TASK DETAILS
Report each line of the data that includes the word "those".

PROVIDED ENTRIES
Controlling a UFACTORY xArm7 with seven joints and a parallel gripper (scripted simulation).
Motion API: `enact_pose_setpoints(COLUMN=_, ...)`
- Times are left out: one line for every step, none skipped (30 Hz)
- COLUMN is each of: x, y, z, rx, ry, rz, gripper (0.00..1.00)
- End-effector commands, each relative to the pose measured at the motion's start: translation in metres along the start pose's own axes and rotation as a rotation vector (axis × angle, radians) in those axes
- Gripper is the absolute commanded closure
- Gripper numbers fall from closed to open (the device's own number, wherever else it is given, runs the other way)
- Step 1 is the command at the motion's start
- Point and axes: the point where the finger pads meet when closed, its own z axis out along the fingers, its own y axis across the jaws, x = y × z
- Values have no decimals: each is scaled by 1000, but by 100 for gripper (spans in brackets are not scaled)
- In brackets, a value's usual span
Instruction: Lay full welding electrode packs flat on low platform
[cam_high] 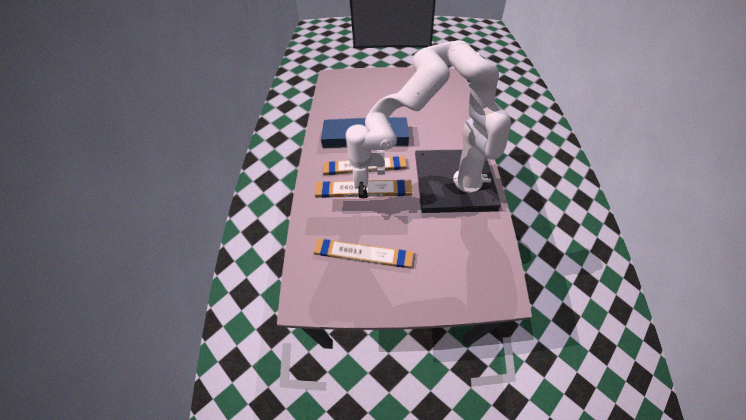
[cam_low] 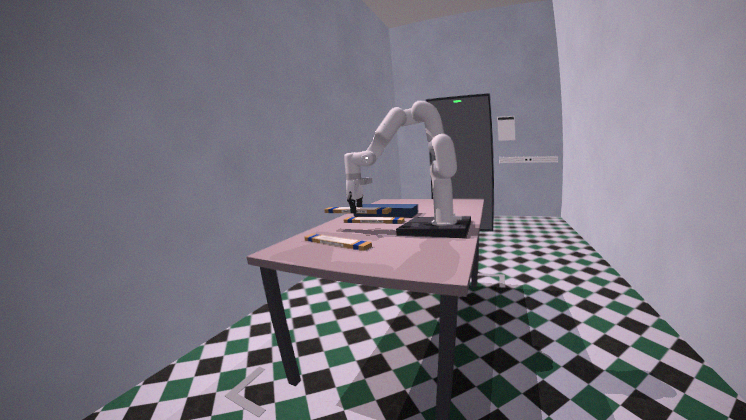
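Note:
Three orange packs with blue bands and white labels are over the pink table (cam_high: 448, 271) (cam_low: 407, 260). My gripper (cam_high: 362, 192) (cam_low: 354, 202) is shut on the middle pack (cam_high: 388, 187) (cam_low: 334, 210) near its centre and holds it level, a little above the table, with its shadow below it. A second pack (cam_high: 341, 166) (cam_low: 375, 220) lies flat on the table between the held pack and the low blue platform (cam_high: 334, 133) (cam_low: 401, 209). The third pack (cam_high: 363, 253) (cam_low: 338, 241) lies flat nearer the table's front. Nothing lies on the platform.
The arm's black base plate (cam_high: 443, 200) (cam_low: 417, 229) sits right of the packs. A dark door (cam_high: 391, 23) (cam_low: 469, 156) stands behind the table. The floor is chequered.

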Motion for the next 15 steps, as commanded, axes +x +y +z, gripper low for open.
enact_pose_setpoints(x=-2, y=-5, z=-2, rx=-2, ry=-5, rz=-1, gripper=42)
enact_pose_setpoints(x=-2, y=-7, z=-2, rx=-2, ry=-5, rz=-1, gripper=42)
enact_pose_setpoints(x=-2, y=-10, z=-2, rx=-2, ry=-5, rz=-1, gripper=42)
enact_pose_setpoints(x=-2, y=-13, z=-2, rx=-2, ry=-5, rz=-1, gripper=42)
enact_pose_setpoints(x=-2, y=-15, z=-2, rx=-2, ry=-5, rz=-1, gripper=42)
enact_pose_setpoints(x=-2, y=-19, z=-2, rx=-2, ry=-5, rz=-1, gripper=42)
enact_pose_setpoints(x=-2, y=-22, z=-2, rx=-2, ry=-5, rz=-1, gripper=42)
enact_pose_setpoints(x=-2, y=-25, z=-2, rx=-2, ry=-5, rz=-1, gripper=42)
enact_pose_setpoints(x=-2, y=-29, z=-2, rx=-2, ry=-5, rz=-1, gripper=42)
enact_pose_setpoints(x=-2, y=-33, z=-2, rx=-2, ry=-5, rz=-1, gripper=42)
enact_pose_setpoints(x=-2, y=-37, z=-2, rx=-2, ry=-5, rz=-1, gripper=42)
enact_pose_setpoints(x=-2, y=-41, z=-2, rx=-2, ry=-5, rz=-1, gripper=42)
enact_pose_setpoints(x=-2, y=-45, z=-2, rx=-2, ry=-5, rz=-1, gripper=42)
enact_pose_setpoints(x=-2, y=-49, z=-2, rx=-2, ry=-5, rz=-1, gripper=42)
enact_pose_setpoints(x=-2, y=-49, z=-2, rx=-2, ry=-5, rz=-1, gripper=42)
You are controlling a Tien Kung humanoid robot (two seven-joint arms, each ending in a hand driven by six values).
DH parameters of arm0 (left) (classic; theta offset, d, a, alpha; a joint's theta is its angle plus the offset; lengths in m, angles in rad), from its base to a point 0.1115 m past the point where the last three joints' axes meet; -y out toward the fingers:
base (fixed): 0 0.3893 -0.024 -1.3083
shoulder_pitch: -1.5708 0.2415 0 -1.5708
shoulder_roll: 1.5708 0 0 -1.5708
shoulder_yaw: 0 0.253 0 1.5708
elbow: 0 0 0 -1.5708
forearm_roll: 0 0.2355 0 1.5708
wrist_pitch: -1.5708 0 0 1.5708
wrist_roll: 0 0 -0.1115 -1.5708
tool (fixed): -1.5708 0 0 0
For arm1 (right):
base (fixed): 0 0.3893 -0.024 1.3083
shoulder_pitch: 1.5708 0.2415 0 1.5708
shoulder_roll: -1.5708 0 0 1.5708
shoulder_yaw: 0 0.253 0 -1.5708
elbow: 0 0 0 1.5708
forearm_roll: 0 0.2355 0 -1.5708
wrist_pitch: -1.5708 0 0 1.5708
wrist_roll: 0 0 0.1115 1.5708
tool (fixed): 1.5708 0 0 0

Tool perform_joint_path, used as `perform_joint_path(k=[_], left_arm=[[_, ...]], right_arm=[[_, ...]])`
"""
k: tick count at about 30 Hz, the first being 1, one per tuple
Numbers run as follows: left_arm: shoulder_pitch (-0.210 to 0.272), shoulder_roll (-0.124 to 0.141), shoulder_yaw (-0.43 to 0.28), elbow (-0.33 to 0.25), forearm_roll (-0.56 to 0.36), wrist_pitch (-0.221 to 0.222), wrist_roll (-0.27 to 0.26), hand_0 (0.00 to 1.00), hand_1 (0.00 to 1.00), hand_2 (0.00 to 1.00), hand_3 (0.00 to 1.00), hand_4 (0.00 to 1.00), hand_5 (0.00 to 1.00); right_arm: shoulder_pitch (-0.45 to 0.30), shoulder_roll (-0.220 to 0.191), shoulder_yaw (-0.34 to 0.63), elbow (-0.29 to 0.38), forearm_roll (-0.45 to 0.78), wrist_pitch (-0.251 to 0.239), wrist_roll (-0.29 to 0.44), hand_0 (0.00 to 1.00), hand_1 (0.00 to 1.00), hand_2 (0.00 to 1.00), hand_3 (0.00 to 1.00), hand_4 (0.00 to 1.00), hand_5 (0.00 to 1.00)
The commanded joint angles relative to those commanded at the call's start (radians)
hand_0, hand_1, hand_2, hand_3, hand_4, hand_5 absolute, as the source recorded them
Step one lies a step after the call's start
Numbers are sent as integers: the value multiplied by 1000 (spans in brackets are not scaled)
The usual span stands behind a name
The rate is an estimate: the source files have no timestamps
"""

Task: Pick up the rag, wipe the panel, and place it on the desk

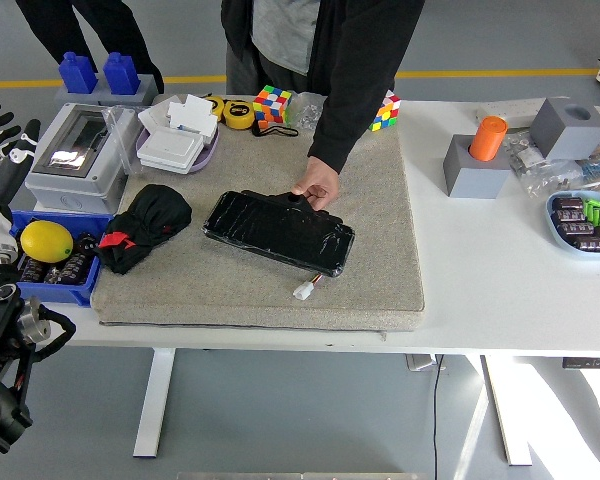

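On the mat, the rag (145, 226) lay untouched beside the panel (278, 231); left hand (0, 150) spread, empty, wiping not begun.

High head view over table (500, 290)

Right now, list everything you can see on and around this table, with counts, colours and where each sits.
rag: 1, black with red, mat's left
panel: 1, black, mat centre
mat: 1, grey, on table
electrical box: 1, grey, far left
bin: 1, blue, left edge
lemon: 1, yellow, in bin
cubes: 2, multicoloured, far side
cylinder: 1, orange, right
tray: 1, light blue, right edge
person's hand: 1, on panel's far edge
left hand: 1, open, far left
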Motion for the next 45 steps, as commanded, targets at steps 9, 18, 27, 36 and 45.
perform_joint_path(k=[9,18,27,36,45], left_arm=[[19,7,-9,-7,20,-13,30,559,630,660,650,909,303],[27,7,-6,-25,23,-16,33,566,627,655,645,900,303],[32,10,-14,-49,25,-20,39,564,625,655,644,898,305],[44,9,-9,-65,27,-24,44,565,625,653,641,895,304],[55,9,-10,-76,25,-26,48,567,624,651,638,893,305]], right_arm=[[10,-4,-4,-5,1,2,-7,591,604,537,534,905,360],[19,-11,-9,-6,3,1,-5,591,604,537,533,905,361],[30,-15,-20,-5,7,-5,-6,591,604,539,534,903,361],[32,-13,-25,-5,9,-14,-8,591,603,532,525,898,367],[32,-13,-20,-4,5,-15,-6,590,602,529,524,900,367]])
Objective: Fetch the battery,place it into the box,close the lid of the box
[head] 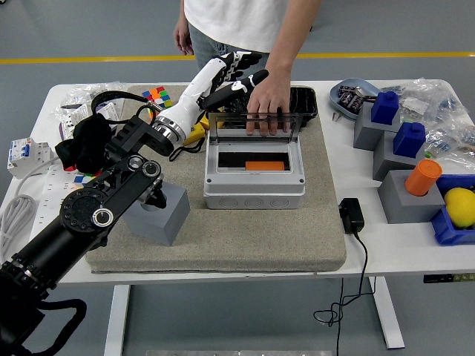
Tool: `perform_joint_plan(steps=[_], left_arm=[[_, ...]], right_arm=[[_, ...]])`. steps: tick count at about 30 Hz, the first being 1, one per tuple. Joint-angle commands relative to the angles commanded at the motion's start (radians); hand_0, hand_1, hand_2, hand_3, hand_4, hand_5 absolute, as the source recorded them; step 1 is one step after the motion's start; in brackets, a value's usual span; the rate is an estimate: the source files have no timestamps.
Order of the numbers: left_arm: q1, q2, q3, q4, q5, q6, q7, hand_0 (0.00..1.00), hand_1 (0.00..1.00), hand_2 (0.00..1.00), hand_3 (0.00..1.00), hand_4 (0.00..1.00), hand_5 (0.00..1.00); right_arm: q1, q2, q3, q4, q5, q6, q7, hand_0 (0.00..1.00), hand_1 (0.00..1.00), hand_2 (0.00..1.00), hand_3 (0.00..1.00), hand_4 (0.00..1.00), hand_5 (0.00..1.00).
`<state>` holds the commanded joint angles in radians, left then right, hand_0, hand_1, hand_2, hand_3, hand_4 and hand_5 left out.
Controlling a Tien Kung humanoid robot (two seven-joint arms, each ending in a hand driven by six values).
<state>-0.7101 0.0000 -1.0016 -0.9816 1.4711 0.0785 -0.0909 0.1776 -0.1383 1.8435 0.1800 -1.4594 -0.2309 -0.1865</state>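
The robot's white-and-black left hand (231,74) is raised over the far left part of the table, its fingers (249,59) loosely spread and holding nothing, the black thumb pointing toward the person's hand. Just to its right, a person's hand (269,111) rests on the upper edge of the clear hinged lid (256,124), which stands upright and open. Below and to the right of the robot hand sits the grey rectangular plastic box (254,185) on a beige felt mat (245,237); inside it lies the flat orange battery (266,165), beside a dark patch in the box's interior. Behind the lid, right of the hand, a black plastic tray (306,104) lies on the mat. Under the forearm, a yellow-and-black tape-like object (195,133) shows partly, too hidden to identify. Left of the hand is a multicoloured puzzle cube (156,95), and well below it, near the arm's elbow joints, a grey foam block (162,215). Far to the right of the hand, a black power adapter (351,216) with its cable lies on the white table (401,245). The right hand is out of view.
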Motion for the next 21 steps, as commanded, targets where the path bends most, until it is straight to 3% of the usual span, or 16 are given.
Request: perform_joint_plan(steps=[4, 6, 7, 11, 12, 13, 18, 19, 21], left_arm=[[0.001, 0.000, -0.023, 0.018, 0.169, -0.057, 0.080, 0.998, 0.998, 0.998, 0.998, 0.998, 0.998], [0.004, 0.000, -0.020, 0.014, 0.254, -0.084, 0.097, 0.998, 0.998, 0.998, 0.998, 0.998, 0.998], [0.005, 0.000, -0.018, 0.011, 0.292, -0.090, 0.101, 0.998, 0.998, 0.998, 0.913, 0.998, 0.998], [0.006, 0.000, 0.003, -0.016, 0.468, -0.127, 0.120, 0.998, 0.998, 0.998, 0.913, 0.998, 0.998], [0.006, 0.000, 0.010, -0.021, 0.514, -0.134, 0.122, 0.998, 0.998, 0.998, 0.913, 0.998, 0.998], [0.004, 0.000, 0.016, -0.024, 0.553, -0.138, 0.123, 0.998, 0.998, 0.998, 0.814, 0.998, 0.998], [-0.004, 0.000, 0.045, -0.042, 0.760, -0.135, 0.118, 0.998, 0.998, 0.998, 0.814, 0.998, 0.998], [-0.003, 0.000, 0.046, -0.046, 0.798, -0.135, 0.118, 0.998, 0.998, 0.974, 0.769, 0.998, 0.998], [-0.001, 0.000, 0.047, -0.051, 0.798, -0.135, 0.118, 0.998, 0.998, 0.974, 0.769, 0.998, 0.998]], right_arm=[[0.000, 0.002, 0.006, 0.000, -0.004, 0.001, 0.000, 0.895, 0.883, 0.849, 0.827, 0.998, 0.998], [-0.001, 0.002, 0.007, 0.000, -0.004, 0.001, 0.000, 0.895, 0.883, 0.849, 0.827, 0.998, 0.998], [-0.001, 0.002, 0.007, 0.000, -0.004, 0.001, -0.001, 0.895, 0.882, 0.848, 0.827, 0.998, 0.998], [-0.003, 0.001, 0.007, 0.000, -0.005, 0.001, -0.001, 0.895, 0.882, 0.848, 0.827, 0.998, 0.998], [-0.003, 0.001, 0.006, 0.000, -0.005, 0.001, -0.001, 0.895, 0.882, 0.848, 0.827, 0.998, 0.998], [-0.003, 0.001, 0.006, 0.000, -0.004, 0.000, -0.001, 0.895, 0.884, 0.847, 0.827, 0.998, 0.998], [-0.003, -0.002, 0.001, 0.000, -0.003, -0.001, -0.003, 0.895, 0.884, 0.847, 0.827, 0.998, 0.998], [-0.003, -0.002, 0.001, 0.000, -0.003, -0.001, -0.003, 0.895, 0.883, 0.847, 0.827, 0.998, 0.998], [-0.002, -0.002, 0.001, 0.000, -0.002, -0.001, -0.003, 0.895, 0.883, 0.847, 0.827, 0.998, 0.998]])
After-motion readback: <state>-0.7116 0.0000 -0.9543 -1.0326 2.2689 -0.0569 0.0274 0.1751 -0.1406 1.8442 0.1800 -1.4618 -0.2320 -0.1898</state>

ANSWER TO THE EXERCISE
- End-effector commands, each relative to the pose measured at the motion's start: translation in metres along the start pose's own axes and rotation as a rotation vector (axis × angle, radians) in those axes
The commanded joint angles relative to those commanded at the call's start (radians)

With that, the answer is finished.